Title: Genomic evaluation, breed identification, and discovery of a haplotype affecting fertility for Ayrshire dairy cattle Authors
Submitted to: Journal of Dairy Science
Publication Type: Peer Reviewed Journal
Publication Acceptance Date: February 4, 2014
Publication Date: June 1, 2014
Repository URL: http://handle.nal.usda.gov/10113/58869
Citation: Cooper, T.A., Wiggans, G.R., Null, D.J., Hutchison, J.L., Cole, J.B. 2014. Genomic evaluation, breed identification, and discovery of a haplotype affecting fertility for Ayrshire dairy cattle. Journal of Dairy Science. 97(6):3878-3882. Interpretive Summary: Genomic selection of dairy cattle in the U.S. to improve health and profitability has been used in the Holstein, Jersey and Brown Swiss breeds since 2009. This research investigated if genomic evaluation of a smaller breed, Ayrshire, was justified. The increase in reliability of using genomic evaluations over traditional ones was found to be 8.2 points when averaged across 23 economically important traits. In addition to providing a more accurate ranking to increasing profitability of this breed, a haplotype affecting fertility was discovered on chromosome 17.Over a quarter of the population was found to be carriers of the deleterious haplotype, which lowered conception rate by 4.4%. Consideration of this haplotype in mating programs can increase fertility.
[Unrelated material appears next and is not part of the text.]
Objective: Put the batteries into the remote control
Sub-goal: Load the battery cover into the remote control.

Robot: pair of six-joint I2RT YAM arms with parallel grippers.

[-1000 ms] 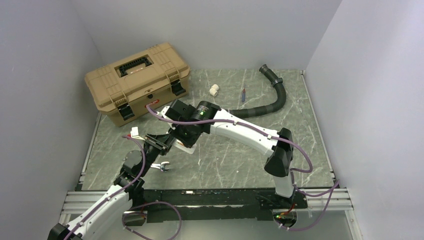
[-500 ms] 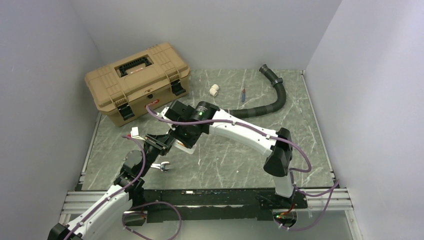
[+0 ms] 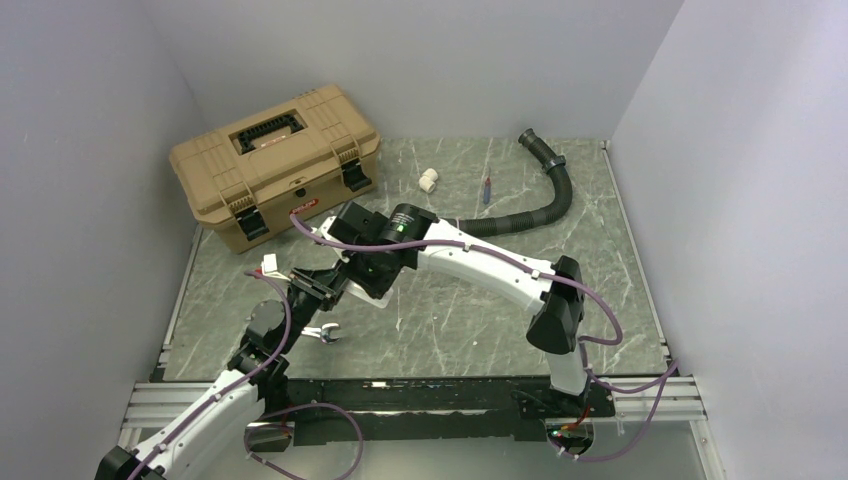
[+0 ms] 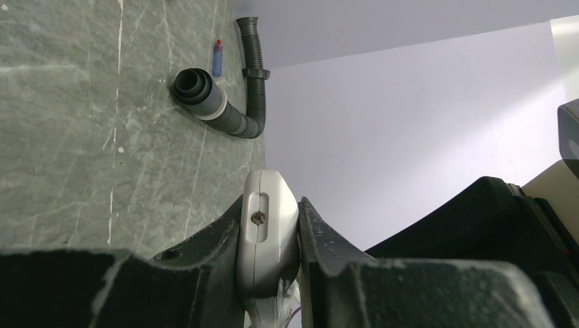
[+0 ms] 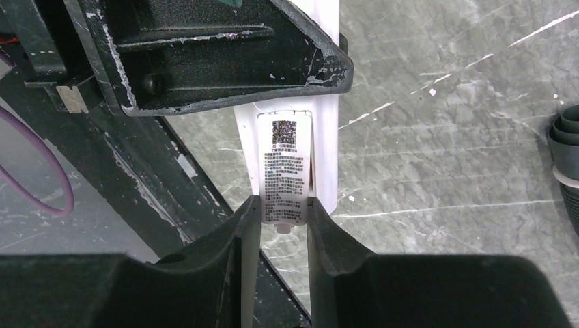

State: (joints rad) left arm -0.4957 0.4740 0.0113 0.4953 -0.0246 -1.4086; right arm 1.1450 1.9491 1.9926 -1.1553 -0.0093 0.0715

Technical Abstract: Genomic evaluations of dairy cattle in the US have been available for Brown Swiss, Holstein and Brown Swiss since 2009. As of February 2013, there were 1,100 genotyped Ayrshires in the North American database, including 646 bulls with traditional evaluations, permitting the investigation and implementation of genomic evaluation for this breed. The average gain in reliability over parent average for all traits was 8.2. The highest gains were found in milk yield (16.6), protein yield (16.9) and stature (16.2). There are 12 single nucleotide polymorphisms (SNP) in Ayrshire that can be used for breed determination. There are fewer breed-determining SNP in Ayrshire than in Holstein, Jersey and Brown Swiss, due to the similarity of Ayrshire and Holstein. A haplotype affecting fertility was identified on chromosome 17, and originated in the genotyped population with SELWOOD BETTY'S COMMANDER (b. 1953). The carrier frequency for genotyped Ayrshires is 26.1%. Sire conception rate was 4.4 ± 2.5% lower for carriers of the haplotype as determined by 483 carrier sire-by-maternal grandsire carrier matings.